NON. Ce n’est pas juste, je voulais voyager chez eux et je le voulais de tout cœur et de chaque souffle. Écris sur les feuilles argentées, tu auras un peu plus d’espace ailleurs et n’oublie pas que tu as pris aux Saugrenus un peu de leur terre. Elle n’est pas à toi.

Pourtant, moi, autrefois grande devenue petite, je souffrais d’un mal et d’une folie. Je les avais déjà stigmatisés. Et ce mal le voici : Un inconscient demeuré dans la démesure. Que faire en effet de mon inconscient devenu dorénavant trop grand pour moi ? Le vider, me direz-vous, certes, mais où ? Peut-être le verser dans les rivières de larmes, ou alors le donner en pâture aux animaux qui peuplent ce paysage. C’est cela : mon inconscient sera recyclé dans les entrailles de ci-devant et beaux Mammès. Et qu’adviendra-t-il de lui ? Une nourriture pour la terre et le paysage. J’espérais pour lui qu’il serait blanc et non pas noir comme l’encre des calamars. Une poche remplie de blanc qui, une fois crevée, le libérerait pour qu’il s’intègre dans le paysage et passe inaperçu, ceci une bonne fois pour toutes.

Je serai subséquemment débarrassée de mon mal encombrant. Et de toutes les façons je ne manquerai pas d’en avoir un autre. Car vivre chez les Saugrenus me fera sécréter d’autres inconscients bien plus petits ceux-là, conformes à ma taille et que je pourrai porter facilement en moi. Mais un seul et unique inconscient suffit. Et s’il m’en vient plusieurs, la solution est simple. Les autres, ceux qui auront été récemment sécrétés, seront donnés ; je les donnerais (pourquoi le cacher ?) volontiers en pâture aux Mammès.

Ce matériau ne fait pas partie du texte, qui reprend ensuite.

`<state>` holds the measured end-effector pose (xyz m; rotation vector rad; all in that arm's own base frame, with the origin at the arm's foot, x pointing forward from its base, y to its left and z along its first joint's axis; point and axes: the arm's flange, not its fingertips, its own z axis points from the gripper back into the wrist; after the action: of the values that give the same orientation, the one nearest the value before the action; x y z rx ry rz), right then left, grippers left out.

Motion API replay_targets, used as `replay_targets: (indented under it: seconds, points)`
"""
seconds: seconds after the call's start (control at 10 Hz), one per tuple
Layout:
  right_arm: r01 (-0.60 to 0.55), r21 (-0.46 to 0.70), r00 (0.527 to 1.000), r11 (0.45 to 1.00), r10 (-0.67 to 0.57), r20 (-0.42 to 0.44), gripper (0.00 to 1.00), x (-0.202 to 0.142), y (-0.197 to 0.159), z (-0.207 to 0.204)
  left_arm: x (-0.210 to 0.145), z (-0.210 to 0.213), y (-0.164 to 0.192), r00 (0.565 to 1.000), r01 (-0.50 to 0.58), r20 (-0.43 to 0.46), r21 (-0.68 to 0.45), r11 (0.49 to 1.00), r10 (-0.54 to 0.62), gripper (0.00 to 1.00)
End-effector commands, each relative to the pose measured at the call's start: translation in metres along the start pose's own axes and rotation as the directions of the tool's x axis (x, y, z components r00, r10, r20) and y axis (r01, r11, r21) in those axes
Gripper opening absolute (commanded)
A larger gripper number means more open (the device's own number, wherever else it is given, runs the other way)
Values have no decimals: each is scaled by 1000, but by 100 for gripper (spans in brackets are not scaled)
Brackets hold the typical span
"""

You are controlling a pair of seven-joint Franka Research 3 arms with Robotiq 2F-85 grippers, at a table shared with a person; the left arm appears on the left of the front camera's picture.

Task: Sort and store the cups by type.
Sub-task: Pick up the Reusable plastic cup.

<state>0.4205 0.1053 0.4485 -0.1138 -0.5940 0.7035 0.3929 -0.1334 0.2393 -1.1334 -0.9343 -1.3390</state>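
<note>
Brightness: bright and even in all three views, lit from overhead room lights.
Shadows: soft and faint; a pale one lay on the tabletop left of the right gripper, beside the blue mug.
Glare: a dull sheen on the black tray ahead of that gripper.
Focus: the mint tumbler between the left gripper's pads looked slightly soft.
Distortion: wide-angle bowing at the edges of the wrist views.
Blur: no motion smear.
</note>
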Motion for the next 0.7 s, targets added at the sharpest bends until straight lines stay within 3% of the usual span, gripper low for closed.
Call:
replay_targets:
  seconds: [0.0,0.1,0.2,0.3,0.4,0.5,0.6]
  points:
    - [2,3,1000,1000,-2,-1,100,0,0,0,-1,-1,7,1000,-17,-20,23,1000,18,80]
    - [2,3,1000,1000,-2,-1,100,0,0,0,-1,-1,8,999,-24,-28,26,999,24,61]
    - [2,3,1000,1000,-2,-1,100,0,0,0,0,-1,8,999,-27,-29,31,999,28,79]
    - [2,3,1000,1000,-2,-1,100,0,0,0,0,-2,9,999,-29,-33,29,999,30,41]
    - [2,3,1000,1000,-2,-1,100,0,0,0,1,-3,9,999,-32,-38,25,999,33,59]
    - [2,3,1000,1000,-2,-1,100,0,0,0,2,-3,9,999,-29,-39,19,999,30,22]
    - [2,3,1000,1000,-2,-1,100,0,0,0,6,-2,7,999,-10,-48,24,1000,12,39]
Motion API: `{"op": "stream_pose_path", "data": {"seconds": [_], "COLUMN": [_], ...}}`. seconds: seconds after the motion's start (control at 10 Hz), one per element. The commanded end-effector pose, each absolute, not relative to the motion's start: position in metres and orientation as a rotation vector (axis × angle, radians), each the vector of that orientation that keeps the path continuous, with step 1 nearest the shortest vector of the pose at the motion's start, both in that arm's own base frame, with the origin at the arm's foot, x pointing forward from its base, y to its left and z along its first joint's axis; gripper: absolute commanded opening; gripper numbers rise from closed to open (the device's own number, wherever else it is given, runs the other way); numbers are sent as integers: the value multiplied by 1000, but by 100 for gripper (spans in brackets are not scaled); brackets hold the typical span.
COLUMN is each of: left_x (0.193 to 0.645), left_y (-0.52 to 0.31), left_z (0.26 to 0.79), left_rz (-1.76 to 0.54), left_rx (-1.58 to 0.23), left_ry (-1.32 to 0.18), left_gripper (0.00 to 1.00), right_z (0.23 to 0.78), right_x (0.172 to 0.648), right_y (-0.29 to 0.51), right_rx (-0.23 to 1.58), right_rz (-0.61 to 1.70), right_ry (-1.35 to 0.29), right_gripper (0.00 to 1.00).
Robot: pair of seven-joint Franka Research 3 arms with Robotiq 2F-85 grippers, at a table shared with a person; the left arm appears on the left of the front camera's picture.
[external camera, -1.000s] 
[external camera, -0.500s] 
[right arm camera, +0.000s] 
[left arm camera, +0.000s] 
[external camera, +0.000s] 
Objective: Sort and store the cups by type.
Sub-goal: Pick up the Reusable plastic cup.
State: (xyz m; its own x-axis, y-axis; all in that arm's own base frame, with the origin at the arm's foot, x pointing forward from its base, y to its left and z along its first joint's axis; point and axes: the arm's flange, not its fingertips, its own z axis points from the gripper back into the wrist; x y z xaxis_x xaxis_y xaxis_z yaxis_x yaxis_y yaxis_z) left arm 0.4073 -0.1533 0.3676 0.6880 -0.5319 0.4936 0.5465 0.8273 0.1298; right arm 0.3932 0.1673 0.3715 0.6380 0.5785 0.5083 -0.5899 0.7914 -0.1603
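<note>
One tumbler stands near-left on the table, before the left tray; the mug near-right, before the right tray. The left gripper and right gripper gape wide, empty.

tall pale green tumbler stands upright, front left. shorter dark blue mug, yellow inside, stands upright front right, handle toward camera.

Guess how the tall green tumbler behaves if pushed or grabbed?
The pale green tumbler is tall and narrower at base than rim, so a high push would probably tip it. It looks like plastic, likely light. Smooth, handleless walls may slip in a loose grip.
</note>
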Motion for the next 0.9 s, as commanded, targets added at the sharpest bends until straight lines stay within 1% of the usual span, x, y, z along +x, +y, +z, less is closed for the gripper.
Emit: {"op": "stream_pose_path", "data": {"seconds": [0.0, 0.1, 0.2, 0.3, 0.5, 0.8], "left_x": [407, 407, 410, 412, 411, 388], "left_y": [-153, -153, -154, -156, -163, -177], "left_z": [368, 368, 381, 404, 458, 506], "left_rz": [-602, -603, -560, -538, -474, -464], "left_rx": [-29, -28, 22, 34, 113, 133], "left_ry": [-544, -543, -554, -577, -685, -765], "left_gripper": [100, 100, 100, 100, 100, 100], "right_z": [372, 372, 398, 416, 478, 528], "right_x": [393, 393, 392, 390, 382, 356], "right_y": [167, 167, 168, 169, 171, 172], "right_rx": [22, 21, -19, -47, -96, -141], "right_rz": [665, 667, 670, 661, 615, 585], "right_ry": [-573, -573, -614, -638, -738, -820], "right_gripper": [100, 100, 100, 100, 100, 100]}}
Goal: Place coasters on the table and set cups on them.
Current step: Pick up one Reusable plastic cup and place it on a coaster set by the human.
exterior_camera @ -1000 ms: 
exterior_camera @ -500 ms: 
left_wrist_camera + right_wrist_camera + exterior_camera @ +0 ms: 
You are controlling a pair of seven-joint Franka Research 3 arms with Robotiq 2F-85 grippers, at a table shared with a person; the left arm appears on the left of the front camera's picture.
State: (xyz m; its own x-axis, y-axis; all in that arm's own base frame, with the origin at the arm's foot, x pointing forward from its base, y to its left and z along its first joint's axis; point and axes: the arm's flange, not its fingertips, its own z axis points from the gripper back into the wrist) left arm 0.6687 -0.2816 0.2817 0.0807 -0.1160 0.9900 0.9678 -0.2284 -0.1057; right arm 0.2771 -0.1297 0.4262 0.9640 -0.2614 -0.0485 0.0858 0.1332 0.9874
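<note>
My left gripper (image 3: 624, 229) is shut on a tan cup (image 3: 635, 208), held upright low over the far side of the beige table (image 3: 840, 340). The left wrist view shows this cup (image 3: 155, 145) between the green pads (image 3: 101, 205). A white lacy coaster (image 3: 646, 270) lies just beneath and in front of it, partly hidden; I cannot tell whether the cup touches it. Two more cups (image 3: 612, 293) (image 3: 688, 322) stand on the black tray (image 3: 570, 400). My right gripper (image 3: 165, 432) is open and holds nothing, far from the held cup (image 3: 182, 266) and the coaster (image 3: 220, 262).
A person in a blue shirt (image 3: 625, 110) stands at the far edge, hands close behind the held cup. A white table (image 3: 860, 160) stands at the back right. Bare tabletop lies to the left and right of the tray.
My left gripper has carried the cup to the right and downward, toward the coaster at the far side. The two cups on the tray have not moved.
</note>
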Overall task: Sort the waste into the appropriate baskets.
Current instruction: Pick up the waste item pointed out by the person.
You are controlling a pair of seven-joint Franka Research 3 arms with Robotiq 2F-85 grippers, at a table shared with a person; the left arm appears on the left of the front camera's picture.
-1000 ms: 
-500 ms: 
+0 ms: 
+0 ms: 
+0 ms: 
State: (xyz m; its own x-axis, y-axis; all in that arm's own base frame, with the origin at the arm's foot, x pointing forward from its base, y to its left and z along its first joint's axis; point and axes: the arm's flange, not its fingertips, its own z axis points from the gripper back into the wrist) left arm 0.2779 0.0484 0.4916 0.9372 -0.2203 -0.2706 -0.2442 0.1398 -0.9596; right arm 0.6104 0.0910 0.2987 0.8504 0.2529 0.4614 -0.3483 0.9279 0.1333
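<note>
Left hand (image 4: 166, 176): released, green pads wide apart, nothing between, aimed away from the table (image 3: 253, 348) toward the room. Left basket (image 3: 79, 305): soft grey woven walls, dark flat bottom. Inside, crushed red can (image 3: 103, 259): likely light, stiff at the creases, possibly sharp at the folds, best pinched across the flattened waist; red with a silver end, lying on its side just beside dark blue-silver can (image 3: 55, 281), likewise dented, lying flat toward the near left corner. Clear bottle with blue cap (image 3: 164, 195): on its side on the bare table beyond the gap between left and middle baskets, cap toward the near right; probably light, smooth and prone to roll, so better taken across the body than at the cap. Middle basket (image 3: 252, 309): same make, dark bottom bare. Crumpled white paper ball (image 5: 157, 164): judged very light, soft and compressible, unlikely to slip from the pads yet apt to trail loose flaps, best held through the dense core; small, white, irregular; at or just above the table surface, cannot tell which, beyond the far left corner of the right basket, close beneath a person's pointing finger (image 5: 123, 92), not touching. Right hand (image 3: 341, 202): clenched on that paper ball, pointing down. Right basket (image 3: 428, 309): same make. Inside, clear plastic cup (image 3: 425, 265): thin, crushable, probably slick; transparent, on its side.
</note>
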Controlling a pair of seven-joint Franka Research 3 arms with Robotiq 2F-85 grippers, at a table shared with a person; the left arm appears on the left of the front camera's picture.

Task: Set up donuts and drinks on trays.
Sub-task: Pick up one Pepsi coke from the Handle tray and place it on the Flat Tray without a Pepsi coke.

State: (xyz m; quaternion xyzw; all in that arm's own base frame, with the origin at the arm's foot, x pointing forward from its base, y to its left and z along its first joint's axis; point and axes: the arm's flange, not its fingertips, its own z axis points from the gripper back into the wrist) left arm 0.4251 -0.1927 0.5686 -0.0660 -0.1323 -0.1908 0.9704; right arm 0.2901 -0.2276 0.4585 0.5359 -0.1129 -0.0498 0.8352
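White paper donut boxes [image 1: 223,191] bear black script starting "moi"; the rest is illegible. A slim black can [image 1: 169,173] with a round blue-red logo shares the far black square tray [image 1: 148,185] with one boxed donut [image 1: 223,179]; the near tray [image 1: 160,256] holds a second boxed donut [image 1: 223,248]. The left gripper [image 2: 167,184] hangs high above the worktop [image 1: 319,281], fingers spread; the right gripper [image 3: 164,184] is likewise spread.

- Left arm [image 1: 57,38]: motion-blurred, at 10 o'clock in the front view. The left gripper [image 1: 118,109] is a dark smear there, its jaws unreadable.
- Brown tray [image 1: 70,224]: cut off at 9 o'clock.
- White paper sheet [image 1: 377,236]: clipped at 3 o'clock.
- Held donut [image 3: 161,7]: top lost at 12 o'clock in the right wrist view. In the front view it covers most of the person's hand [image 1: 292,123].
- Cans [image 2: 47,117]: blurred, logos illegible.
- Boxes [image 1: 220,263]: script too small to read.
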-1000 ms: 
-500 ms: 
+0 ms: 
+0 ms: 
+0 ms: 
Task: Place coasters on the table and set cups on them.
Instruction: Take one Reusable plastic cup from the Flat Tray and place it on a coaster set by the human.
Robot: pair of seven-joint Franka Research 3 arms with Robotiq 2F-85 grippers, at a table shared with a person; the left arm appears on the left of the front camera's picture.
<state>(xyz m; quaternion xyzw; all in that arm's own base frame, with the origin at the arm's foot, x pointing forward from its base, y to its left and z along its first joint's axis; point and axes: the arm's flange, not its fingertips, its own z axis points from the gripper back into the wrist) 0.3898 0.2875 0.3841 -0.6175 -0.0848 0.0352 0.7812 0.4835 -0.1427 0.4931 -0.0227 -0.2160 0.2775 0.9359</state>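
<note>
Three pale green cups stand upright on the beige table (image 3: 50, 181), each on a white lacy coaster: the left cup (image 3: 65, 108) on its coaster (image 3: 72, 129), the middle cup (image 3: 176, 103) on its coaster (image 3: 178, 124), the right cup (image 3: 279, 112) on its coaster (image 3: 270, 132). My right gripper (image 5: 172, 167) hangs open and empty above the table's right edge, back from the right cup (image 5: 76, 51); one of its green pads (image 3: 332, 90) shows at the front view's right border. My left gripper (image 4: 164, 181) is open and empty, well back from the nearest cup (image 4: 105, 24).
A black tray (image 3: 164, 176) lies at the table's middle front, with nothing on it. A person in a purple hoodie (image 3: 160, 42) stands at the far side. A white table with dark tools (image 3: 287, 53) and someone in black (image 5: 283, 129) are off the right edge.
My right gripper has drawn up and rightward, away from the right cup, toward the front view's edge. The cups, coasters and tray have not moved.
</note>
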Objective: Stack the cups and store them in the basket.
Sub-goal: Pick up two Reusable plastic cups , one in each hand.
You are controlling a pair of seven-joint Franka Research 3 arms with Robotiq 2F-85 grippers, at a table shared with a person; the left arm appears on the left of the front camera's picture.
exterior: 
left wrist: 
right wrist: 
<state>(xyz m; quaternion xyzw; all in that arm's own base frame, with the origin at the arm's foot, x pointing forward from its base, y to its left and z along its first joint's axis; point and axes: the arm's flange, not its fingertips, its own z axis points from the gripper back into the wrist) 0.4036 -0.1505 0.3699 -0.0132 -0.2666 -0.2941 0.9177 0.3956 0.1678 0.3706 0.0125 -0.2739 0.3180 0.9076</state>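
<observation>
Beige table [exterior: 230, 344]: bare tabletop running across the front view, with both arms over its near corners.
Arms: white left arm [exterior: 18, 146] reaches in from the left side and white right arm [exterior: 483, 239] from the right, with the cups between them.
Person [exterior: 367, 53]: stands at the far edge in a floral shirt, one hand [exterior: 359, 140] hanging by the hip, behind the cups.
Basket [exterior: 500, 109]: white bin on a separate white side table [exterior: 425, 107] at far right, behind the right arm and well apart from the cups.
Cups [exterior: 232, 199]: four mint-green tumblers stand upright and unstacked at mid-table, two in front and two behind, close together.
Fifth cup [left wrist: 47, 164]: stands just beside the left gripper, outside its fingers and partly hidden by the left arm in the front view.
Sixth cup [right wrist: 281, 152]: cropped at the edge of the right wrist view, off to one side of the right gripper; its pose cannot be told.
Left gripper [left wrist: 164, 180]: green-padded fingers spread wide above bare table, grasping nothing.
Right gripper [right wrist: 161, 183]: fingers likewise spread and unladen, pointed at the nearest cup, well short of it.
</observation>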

Ce problème résolu, il me reste celui de la nuit. Les nombreuses nuits qui m’assiègent et m’encerclent et me retiennent de jaillir et de noircir le paysage ; mais que fait-on de la grâce qui se tait ? Et la voix me dit : veille et reste auprès des choses et sache que même notre tragédie est interdite à tout événement et sache aussi que l’autre tragédie aura pour nom l’oubli.

Non. Je disais, non. Je tremble devant le temps, l’oubli, ici, au pays des Saugrenus.